**** DATA FOR REVIEW
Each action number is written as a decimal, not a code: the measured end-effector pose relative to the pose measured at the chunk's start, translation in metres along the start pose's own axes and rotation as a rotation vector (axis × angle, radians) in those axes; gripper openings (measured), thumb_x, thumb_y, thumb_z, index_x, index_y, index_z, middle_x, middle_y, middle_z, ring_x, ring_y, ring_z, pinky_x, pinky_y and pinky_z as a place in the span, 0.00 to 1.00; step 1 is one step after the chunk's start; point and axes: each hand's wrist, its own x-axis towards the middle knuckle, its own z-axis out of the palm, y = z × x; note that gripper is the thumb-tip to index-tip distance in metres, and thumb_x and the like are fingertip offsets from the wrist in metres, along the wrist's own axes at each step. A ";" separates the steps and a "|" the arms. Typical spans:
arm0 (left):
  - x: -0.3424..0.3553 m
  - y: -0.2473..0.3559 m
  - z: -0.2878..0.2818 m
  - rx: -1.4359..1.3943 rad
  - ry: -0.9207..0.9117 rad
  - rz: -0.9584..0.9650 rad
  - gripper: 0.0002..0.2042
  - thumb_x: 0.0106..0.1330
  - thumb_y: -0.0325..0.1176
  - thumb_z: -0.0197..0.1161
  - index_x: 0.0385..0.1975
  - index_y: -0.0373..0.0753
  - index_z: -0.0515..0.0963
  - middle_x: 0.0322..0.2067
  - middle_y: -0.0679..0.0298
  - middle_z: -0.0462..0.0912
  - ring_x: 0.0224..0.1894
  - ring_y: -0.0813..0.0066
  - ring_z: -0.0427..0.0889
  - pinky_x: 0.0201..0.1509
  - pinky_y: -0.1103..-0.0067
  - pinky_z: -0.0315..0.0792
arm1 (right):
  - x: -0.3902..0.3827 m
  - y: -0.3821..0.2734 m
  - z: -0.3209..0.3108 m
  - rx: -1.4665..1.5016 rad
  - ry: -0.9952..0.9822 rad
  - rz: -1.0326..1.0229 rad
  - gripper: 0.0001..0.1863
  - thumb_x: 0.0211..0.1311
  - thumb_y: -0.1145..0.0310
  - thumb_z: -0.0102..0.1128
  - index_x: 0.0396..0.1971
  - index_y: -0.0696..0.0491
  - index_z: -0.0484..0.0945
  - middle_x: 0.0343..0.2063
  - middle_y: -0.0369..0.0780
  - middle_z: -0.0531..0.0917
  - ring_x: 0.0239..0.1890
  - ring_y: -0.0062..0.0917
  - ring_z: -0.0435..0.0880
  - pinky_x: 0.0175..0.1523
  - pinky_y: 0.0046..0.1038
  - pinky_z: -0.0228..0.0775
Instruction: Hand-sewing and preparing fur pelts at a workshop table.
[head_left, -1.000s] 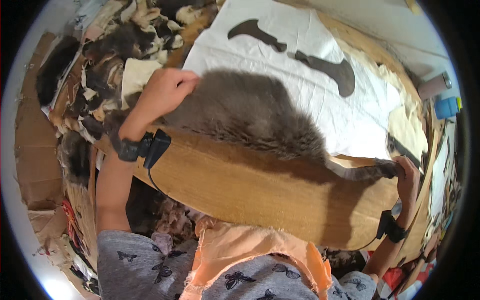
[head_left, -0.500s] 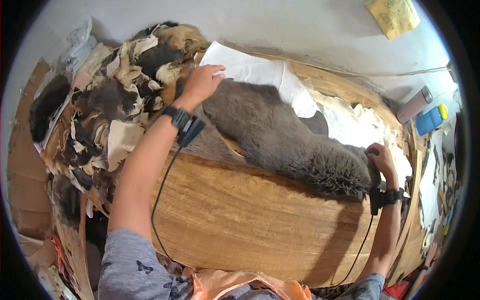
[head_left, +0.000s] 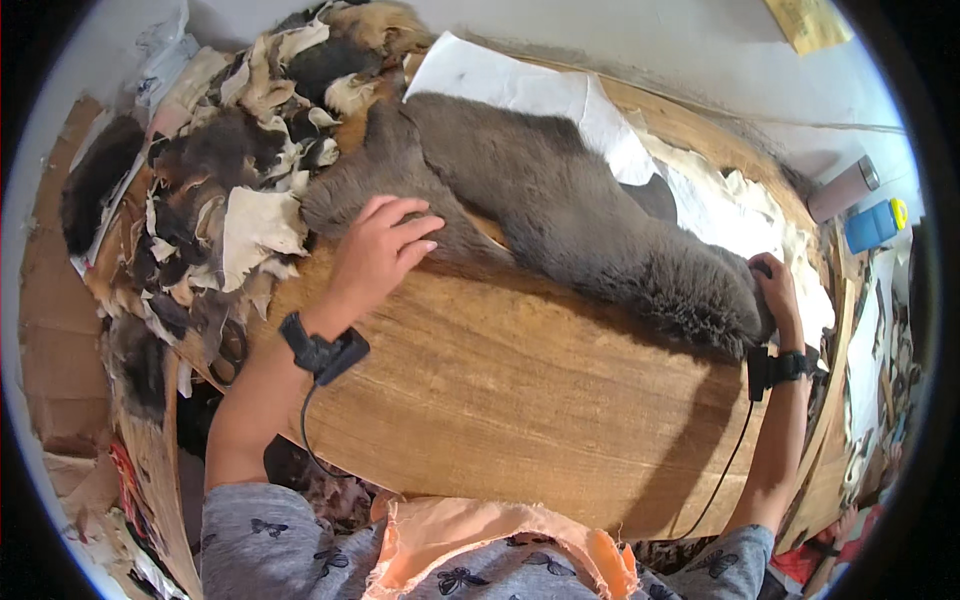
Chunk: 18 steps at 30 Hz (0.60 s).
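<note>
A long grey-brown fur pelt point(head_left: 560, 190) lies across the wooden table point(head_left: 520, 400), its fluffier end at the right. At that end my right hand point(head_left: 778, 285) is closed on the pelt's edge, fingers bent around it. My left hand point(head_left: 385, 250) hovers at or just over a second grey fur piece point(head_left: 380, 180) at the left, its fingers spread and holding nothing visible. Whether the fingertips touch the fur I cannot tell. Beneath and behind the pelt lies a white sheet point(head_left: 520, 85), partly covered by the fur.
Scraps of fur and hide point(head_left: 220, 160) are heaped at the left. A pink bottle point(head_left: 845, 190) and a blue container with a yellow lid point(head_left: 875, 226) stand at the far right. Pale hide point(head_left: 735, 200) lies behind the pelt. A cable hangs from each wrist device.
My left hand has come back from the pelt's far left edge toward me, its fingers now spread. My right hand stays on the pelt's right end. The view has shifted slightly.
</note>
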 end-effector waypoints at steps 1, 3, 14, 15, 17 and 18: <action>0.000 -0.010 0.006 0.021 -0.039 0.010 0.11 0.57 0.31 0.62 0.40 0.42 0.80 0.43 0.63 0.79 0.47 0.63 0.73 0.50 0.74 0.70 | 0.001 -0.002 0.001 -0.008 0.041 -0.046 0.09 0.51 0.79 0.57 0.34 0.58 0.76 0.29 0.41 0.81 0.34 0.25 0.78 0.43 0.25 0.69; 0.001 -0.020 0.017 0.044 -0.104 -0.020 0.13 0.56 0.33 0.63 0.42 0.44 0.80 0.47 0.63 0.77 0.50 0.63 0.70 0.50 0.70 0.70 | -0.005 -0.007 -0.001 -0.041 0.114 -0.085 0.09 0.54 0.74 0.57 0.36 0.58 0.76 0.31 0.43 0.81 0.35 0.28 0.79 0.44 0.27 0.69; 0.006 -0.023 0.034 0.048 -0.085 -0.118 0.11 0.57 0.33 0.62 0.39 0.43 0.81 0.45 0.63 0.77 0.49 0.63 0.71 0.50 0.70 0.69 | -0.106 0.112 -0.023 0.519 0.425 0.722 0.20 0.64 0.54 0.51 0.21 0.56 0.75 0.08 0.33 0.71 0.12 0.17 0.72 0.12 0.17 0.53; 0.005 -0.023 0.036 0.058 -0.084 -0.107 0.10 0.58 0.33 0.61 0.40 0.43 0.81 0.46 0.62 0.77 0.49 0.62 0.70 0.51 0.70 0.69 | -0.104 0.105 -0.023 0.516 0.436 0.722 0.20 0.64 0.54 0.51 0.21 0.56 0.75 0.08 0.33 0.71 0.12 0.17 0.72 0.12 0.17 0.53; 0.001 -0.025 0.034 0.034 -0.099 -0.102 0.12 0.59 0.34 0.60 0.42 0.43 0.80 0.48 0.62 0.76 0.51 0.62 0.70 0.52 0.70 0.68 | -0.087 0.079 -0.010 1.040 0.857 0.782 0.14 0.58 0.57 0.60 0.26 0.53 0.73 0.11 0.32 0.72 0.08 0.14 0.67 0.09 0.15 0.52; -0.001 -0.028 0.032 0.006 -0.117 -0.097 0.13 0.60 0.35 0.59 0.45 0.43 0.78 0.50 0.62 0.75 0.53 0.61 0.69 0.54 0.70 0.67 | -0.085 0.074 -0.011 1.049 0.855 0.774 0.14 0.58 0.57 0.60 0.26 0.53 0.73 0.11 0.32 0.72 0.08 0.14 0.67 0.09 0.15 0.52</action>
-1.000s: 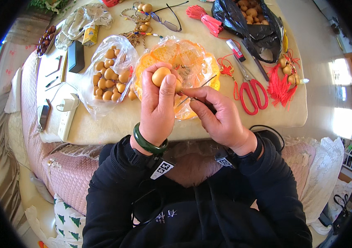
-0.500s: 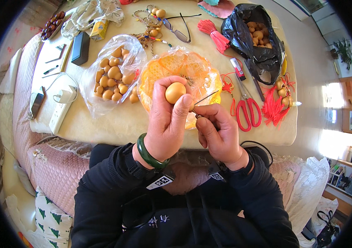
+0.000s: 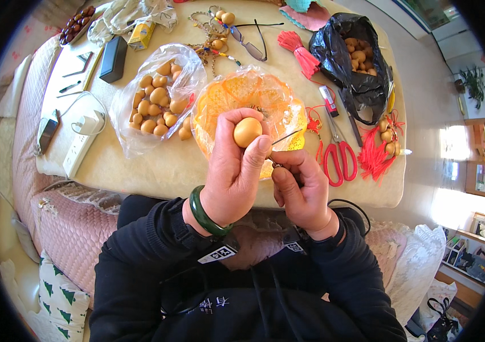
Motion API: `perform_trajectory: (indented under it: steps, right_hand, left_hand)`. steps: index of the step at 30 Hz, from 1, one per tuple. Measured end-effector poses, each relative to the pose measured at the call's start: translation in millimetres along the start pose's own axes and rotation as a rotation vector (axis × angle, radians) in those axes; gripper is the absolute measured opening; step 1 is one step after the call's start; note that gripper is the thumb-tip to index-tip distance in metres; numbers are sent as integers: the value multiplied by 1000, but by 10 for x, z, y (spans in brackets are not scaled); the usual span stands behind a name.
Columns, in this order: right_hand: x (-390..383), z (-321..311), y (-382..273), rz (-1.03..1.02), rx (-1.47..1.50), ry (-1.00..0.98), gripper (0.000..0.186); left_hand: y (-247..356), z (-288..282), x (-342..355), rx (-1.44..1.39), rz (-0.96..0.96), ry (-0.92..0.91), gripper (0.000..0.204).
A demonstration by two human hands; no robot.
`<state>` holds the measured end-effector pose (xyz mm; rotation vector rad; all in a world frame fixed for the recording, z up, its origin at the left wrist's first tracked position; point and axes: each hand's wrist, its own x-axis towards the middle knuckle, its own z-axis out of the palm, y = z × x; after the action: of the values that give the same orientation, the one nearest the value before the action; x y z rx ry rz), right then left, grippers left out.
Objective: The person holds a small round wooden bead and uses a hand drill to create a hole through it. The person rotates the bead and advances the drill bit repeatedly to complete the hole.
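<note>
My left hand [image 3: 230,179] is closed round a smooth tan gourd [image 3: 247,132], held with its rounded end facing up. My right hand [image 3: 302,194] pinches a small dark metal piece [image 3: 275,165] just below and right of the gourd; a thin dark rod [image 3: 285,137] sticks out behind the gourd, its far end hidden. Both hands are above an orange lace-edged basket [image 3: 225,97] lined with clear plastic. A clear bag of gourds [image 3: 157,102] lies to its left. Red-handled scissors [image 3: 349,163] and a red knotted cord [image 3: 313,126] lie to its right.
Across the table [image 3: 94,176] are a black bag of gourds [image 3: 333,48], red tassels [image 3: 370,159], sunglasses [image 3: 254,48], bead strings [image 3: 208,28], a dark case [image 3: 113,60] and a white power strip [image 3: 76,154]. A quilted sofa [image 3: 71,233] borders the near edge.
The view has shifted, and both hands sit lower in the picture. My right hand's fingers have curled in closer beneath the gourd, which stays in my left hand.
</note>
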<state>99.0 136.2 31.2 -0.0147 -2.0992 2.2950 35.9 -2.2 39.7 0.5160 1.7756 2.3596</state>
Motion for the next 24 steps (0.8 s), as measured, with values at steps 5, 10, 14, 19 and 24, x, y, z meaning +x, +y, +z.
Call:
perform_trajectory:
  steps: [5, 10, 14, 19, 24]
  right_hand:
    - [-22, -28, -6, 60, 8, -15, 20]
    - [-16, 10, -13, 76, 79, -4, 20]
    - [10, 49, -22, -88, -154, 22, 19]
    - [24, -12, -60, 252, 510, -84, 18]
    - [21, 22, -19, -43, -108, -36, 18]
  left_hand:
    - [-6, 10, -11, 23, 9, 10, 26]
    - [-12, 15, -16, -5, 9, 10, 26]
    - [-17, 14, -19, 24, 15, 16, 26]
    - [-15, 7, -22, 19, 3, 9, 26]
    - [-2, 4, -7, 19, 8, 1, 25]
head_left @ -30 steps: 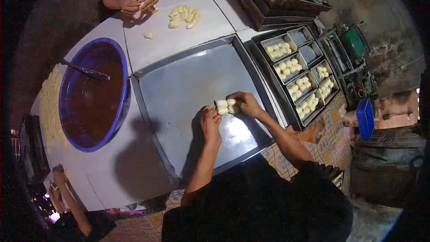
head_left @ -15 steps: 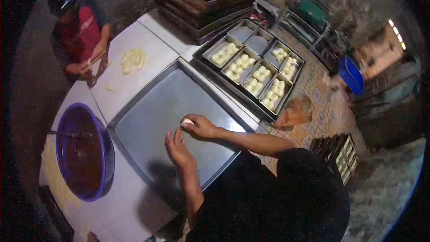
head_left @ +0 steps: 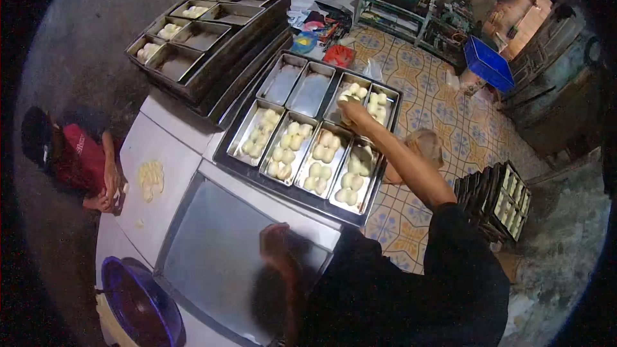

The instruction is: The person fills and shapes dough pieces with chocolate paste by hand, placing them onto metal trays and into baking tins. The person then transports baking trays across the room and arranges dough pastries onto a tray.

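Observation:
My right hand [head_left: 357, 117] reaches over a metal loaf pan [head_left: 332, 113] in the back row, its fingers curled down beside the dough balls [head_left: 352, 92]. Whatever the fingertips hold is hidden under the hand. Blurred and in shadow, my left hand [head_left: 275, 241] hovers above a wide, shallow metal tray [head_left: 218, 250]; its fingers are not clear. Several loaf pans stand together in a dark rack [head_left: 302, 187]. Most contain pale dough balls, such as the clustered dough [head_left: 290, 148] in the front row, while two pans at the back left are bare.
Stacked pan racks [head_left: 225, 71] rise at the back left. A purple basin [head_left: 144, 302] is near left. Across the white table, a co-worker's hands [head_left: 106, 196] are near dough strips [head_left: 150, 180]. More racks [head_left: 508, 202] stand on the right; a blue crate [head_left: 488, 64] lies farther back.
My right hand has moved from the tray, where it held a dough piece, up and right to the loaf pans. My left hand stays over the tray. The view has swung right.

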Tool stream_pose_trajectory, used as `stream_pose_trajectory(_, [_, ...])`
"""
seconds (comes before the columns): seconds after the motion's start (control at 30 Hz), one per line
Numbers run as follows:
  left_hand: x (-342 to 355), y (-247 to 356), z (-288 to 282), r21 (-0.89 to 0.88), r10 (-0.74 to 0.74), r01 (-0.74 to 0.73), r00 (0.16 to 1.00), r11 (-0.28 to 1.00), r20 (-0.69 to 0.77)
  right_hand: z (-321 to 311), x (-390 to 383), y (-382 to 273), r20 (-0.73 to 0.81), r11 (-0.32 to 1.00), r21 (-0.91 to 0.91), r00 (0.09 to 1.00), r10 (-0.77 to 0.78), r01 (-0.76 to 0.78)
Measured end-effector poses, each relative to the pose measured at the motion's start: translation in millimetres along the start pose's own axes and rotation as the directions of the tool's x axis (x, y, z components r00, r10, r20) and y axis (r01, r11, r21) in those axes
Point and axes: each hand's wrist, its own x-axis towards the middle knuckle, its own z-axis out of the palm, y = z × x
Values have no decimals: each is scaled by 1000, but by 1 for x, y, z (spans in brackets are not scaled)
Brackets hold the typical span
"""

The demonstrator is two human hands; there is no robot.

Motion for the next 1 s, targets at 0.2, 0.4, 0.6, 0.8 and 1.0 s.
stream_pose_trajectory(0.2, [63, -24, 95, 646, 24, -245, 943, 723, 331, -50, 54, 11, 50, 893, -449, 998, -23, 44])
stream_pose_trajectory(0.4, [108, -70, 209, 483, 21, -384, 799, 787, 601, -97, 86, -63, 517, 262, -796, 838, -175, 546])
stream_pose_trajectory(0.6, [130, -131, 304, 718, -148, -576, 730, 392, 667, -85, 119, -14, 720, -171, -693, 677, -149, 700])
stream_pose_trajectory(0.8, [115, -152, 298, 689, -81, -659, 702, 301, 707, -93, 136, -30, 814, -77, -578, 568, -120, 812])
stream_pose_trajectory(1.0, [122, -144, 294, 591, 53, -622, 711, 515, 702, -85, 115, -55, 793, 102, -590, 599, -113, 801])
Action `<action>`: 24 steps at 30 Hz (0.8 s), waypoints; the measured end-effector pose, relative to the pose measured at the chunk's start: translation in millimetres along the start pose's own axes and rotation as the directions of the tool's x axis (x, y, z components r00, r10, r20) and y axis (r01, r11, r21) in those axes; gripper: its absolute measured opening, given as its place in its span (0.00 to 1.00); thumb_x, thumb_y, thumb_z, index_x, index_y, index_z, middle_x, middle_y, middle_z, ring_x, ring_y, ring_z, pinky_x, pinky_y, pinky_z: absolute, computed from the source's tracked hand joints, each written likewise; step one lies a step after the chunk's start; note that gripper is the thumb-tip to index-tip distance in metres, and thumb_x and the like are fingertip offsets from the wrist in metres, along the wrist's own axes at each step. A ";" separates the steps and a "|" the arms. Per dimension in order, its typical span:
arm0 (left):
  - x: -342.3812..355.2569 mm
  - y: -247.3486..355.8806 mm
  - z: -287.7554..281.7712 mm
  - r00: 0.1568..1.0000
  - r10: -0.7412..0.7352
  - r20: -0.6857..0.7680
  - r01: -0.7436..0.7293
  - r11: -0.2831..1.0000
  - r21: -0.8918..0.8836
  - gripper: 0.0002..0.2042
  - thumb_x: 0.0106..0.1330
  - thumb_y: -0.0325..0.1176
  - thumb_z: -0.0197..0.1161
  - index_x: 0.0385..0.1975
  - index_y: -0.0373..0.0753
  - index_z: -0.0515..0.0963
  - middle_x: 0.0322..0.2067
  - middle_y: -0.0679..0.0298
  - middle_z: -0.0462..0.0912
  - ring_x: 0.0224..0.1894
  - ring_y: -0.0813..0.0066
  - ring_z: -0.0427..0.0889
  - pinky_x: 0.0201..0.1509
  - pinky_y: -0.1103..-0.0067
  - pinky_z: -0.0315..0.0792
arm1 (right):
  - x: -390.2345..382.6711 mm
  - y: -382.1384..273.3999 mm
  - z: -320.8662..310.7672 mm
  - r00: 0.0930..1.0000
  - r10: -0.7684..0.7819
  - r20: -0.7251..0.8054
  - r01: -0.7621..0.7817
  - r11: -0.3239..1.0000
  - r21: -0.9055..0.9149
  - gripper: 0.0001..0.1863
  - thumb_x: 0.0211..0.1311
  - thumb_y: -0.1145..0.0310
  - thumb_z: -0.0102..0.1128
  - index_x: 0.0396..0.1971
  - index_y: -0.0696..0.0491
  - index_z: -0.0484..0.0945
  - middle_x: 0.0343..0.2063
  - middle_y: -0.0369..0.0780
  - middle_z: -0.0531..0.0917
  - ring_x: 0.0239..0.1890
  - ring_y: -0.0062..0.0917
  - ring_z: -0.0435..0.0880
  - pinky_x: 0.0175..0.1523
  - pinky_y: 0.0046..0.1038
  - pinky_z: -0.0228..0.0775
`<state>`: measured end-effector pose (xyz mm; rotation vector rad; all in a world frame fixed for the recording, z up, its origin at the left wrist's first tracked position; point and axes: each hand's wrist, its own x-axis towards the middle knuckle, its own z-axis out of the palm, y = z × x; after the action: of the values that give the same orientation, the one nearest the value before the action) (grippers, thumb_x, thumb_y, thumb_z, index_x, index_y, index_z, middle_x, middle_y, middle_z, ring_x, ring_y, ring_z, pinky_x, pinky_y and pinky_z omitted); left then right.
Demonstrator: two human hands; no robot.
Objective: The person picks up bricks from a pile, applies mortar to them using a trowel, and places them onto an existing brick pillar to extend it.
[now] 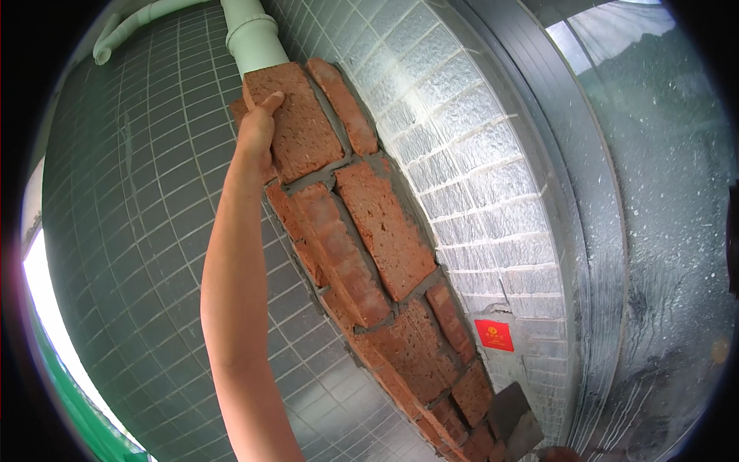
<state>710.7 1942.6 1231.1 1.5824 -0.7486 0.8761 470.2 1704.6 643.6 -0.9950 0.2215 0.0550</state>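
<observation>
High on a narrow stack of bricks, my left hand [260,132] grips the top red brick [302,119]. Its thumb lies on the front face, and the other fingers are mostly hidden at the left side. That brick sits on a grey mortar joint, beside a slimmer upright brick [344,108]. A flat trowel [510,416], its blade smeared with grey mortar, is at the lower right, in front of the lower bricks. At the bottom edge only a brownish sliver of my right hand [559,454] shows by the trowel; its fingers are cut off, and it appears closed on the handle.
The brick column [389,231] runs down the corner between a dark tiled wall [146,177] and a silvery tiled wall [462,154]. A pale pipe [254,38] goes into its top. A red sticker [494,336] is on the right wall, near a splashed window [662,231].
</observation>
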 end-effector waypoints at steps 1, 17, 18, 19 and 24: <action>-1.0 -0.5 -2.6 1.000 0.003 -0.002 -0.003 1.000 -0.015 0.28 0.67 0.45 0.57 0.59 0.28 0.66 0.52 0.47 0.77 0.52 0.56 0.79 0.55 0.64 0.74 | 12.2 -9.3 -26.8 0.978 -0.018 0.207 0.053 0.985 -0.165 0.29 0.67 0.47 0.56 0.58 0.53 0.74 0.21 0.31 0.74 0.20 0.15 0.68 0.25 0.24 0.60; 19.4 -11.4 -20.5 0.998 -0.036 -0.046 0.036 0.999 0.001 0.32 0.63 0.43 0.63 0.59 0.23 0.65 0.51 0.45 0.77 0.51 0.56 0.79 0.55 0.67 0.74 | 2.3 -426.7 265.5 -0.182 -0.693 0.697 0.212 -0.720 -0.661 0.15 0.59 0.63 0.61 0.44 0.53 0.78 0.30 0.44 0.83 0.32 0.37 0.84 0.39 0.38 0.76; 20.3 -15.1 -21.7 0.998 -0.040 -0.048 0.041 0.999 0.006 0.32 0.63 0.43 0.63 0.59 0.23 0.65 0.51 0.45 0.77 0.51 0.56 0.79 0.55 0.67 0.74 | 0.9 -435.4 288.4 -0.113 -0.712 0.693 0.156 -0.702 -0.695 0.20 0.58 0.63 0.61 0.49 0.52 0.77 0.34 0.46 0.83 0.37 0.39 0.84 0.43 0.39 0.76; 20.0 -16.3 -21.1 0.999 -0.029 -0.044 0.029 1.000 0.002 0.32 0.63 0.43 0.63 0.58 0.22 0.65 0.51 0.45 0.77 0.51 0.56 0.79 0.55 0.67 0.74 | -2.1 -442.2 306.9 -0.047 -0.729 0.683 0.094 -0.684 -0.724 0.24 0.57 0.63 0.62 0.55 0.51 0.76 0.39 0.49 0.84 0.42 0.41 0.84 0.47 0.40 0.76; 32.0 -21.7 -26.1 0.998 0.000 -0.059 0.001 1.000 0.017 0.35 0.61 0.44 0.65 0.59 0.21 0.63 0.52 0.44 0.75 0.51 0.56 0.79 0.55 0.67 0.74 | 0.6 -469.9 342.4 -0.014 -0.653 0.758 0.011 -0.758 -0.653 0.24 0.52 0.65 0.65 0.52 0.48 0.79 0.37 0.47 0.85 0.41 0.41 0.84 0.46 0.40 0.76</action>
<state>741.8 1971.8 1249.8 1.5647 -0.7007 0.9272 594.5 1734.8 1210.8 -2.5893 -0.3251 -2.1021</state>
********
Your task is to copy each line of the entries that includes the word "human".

A demonstration by two human hands; no robot.
The demonstrator is two human hands; there is no robot.
Demonstrator: two human hands; no robot.

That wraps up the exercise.